#### WORK TO COMPLETE:
From the line that contains "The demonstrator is" to the end of the records below, copy every line exactly. Both the first and last of these lines count.

Dataset excerpts
====

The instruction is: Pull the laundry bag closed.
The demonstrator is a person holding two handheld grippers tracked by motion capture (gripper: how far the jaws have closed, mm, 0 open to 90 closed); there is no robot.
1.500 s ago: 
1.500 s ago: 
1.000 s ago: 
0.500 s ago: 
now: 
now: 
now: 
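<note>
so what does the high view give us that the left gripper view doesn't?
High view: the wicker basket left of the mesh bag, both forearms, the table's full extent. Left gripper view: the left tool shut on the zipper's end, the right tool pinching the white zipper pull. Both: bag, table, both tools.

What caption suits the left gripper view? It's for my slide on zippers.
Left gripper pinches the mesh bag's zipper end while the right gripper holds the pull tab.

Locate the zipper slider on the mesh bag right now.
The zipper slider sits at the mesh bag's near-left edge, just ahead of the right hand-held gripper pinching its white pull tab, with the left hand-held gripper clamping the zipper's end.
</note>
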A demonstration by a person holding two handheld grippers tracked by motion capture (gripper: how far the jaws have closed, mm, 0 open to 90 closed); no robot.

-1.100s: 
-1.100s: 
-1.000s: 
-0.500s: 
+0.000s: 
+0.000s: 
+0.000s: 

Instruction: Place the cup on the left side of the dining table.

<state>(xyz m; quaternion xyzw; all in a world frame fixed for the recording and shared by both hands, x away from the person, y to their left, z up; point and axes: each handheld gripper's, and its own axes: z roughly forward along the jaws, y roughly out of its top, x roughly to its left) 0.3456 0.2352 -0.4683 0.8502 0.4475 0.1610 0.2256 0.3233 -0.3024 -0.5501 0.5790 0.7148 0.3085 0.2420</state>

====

#### ANSWER BOX:
The demonstrator is a person holding two handheld grippers tracked by motion capture (gripper: how far the jaws have closed, mm, 0 open to 90 closed); there is no robot.
1.500 s ago: 
1.500 s ago: 
1.000 s ago: 
0.500 s ago: 
now: 
now: 
now: 
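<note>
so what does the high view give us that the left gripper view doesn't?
High view: the wicker basket left of the mesh bag, both forearms, the table's full extent. Left gripper view: the left tool shut on the zipper's end, the right tool pinching the white zipper pull. Both: bag, table, both tools.

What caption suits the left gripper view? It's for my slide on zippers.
Left gripper pinches the mesh bag's zipper end while the right gripper holds the pull tab.

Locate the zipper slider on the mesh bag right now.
The zipper slider sits at the mesh bag's near-left edge, just ahead of the right hand-held gripper pinching its white pull tab, with the left hand-held gripper clamping the zipper's end.
</note>
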A demonstration by a person holding two handheld grippers tracked by motion capture (gripper: how far the jaws have closed, mm, 0 open to 90 closed); no robot.

-1.100s: 
-1.100s: 
-1.000s: 
-0.500s: 
+0.000s: 
+0.000s: 
+0.000s: 

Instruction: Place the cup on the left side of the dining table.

<state>(xyz m; quaternion xyzw; all in a world frame fixed for the recording and shared by both hands, x away from the person, y to their left, z up; point and axes: each handheld gripper's, and its own axes: z roughly forward along the jaws, y roughly out of its top, x roughly to its left) 0.3456 0.2352 -0.4683 0.8502 0.4475 0.1610 0.2256 0.3233 -0.3024 -0.5501 0.5790 0.7148 0.3085 0.2420</state>

This exercise is done.